The interpretation of the fluence-dependent XAS changes due to a valence electron redistribution simply follows from a description of the 3d density of states in an independent electron model36,37 and application of Fermi’s golden rule for the dependence of transition probabilities on the final state occupation. Within this model, the location of \({E}_{{\rm{core}}\to {\rm{Fermi}}}\) in Figs. 2 and 3 corresponds to the zero crossing of the fluence-dependent changes in XAS. The XAS changes in Fig. 3 are approximately equal below and above \({E}_{{\rm{core}}\to {\rm{Fermi}}}\) indicating that the total number of 3d holes in Co is conserved during the X-ray pulse. This shows that there is no significant charge transfer between Co and Pd. The XAS changes are well represented by an electronic temperature change within a rigid band model. The shown fit is for an electronic temperature change from 300 K to 3300 K with a Lorentzian broadening of 430 meV FWHM to account for the Co L\({}_{3}\) lifetime and a Gaussian broadening of 260 meV FWHM to account for experimental resolution38. That the XAS changes are well represented by this electronic temperature change indicates that there are no significant changes of the electronic density of states within the X-ray pulse duration. It is remarkable that it is possible to model the transient electron redistribution averaged over our pulse length of 39 fs by a temperature dependent Fermi-Dirac distribution which is expected to be applicable only at longer timescales of about 100 fs26,27 corresponding to the establishment of an equilibrium.
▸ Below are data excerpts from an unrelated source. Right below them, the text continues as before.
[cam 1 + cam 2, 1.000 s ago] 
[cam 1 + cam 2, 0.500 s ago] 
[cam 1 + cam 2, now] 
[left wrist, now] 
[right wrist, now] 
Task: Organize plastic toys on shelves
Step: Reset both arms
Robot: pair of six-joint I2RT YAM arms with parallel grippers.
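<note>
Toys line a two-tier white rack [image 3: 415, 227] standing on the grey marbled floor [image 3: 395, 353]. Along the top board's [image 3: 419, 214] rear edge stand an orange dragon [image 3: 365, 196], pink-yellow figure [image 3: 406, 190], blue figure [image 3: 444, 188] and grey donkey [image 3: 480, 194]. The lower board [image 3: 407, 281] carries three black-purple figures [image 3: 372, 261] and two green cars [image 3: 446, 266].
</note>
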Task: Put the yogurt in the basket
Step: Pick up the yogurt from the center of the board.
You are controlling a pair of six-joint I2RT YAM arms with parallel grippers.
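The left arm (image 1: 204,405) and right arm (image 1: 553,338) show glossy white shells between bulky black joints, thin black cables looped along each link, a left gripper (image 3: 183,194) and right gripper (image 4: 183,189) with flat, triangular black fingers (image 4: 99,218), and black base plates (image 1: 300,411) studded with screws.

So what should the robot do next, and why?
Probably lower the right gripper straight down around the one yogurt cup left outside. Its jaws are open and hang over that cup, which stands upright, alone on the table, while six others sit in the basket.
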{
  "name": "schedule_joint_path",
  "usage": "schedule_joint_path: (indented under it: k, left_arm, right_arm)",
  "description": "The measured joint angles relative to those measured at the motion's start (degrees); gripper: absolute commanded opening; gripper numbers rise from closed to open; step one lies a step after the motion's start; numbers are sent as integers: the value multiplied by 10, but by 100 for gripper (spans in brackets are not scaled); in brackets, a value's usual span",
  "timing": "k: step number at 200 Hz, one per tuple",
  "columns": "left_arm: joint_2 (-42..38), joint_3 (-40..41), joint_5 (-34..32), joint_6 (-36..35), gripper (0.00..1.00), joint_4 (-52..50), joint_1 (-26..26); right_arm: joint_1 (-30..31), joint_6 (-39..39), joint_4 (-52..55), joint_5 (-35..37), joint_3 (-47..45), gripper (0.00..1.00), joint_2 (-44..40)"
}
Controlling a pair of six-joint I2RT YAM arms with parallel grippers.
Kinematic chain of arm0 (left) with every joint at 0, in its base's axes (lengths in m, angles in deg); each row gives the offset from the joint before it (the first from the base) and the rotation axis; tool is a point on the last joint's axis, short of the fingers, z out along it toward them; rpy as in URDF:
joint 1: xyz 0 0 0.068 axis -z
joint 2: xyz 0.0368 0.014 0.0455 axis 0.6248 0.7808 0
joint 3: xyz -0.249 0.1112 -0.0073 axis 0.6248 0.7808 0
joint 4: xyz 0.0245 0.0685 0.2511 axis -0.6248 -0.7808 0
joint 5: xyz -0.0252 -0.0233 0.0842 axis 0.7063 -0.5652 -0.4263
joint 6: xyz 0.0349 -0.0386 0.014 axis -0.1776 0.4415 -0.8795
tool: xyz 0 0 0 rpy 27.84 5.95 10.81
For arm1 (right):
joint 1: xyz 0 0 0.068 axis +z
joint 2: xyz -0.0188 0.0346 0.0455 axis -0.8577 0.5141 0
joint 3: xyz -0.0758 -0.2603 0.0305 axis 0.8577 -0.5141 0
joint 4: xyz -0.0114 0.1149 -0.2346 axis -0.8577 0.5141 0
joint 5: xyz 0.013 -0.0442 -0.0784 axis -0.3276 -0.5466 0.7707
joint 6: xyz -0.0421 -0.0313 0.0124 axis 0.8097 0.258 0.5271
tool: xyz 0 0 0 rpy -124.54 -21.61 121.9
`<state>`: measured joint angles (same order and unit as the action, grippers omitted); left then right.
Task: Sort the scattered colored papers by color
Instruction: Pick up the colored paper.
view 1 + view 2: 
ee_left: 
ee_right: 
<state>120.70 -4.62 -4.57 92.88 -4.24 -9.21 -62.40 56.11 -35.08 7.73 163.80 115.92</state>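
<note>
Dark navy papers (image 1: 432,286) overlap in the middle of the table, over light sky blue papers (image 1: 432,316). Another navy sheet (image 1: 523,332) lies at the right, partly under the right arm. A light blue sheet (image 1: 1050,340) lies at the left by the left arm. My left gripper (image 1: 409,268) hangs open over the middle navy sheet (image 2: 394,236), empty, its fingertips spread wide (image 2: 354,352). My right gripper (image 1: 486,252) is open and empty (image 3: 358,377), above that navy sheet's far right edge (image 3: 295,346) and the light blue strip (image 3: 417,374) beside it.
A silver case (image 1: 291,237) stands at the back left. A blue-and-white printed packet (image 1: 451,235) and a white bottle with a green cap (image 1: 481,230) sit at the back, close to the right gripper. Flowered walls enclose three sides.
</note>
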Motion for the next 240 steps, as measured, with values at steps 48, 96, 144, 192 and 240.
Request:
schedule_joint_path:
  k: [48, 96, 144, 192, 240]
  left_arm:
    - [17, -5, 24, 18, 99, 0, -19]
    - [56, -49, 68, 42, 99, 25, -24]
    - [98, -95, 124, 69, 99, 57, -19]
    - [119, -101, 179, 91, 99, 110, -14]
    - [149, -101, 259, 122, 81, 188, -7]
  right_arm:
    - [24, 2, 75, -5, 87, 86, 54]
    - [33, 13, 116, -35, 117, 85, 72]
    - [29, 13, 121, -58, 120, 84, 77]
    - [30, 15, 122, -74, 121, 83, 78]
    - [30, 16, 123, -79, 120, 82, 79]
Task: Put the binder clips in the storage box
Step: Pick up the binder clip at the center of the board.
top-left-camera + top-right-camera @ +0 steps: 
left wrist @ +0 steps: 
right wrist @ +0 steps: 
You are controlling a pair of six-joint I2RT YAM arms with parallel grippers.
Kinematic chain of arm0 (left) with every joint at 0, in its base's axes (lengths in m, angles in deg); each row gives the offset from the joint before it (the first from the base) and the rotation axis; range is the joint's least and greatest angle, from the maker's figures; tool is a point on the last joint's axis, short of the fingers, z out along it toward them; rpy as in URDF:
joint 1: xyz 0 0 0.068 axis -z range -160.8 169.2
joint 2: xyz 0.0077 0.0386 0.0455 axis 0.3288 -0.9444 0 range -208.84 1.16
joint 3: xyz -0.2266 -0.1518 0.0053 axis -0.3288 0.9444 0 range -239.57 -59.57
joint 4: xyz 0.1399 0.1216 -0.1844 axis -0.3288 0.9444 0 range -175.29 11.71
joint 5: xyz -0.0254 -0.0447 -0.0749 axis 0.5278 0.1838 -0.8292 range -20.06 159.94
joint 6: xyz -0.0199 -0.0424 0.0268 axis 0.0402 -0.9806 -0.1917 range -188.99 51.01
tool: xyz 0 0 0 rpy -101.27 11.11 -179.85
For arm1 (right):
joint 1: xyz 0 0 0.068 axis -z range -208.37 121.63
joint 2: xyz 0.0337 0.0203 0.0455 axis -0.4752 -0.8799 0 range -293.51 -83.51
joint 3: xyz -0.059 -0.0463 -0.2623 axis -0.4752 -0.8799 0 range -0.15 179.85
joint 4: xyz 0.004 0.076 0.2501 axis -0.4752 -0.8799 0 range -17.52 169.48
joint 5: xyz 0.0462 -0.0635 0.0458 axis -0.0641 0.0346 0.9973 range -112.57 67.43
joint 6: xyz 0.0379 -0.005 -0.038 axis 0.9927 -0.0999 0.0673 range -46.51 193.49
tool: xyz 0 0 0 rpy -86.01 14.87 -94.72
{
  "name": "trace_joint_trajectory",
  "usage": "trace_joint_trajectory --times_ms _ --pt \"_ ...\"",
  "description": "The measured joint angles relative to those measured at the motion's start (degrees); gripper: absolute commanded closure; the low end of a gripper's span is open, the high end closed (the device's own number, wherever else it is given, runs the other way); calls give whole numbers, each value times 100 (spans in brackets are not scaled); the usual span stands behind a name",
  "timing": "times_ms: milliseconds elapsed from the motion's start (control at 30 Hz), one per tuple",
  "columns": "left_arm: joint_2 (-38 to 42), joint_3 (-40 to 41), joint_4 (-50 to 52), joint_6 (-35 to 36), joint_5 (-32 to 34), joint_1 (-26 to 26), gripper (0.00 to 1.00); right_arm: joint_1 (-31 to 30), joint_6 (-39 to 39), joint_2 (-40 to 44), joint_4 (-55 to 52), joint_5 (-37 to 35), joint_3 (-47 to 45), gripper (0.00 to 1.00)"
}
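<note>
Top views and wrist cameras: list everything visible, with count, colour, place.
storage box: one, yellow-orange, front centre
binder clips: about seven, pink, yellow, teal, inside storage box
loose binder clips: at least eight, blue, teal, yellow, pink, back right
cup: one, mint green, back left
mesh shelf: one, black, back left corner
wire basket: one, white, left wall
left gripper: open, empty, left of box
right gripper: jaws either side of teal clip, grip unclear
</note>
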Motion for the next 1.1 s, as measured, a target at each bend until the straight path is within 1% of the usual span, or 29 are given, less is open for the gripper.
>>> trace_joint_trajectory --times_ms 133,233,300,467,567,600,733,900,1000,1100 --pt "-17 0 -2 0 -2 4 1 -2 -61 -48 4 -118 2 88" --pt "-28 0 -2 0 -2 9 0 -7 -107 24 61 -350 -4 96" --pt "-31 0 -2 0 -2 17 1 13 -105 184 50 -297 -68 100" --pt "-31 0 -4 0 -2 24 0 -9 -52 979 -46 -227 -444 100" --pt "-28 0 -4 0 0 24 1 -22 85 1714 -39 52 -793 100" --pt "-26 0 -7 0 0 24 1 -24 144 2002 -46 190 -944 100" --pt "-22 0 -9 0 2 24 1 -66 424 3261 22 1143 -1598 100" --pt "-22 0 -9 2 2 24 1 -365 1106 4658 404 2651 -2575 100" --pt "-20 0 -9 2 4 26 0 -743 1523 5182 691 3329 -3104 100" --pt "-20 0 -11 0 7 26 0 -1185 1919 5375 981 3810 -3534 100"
As the electronic excitations created by X-ray absorption equilibrate they also impact the spin-dependent structure of the material. This happens in different ways at different stages of equilibration. The high energy electrons (\(> \)30 eV), which are created following X-ray absorption and subsequent inelastic electron scattering, do not scatter in a spin-dependent manner. In other words, high energy, spin-polarized electrons produce an equal number of lower energy secondary electrons per primary electron39. These electrons, however, may contribute to spin transport in the material, and thus, an apparent demagnetization of the Co component of the sample40. In particular, due to their greater number, more majority than minority electrons are excited in Co through inelastic scattering of high energy electrons, and these electrons may then travel to the Pd regions of the sample that our X-ray measurements are not sensitive to. Once electrons reach lower energies of several eV or less, they are in similar states as can be reached with direct optical excitation and will contribute to demagnetization in the same ways as for optically-induced demagnetization. The mechanisms driving ultrafast optically induced demagnetization41 are a matter of ongoing debate40,42,43,44. Spin flip as well as spin transport processes have both been observed to be significant with their relative importance depending on the investigated sample and its geometry43,45. Recent experimental studies have hinted at the importance of magnons46,47,48 and understanding the first 30 fs after electronic excitation43,49,50. In addition, previous XMCD measurements have revealed different responses of spin and orbital moments on femtosecond timescales51. In our experiment, however, we are not sensitive to different dynamics of spin and orbital moments as we measure XMCD changes only at the L\({}_{3}\) resonance.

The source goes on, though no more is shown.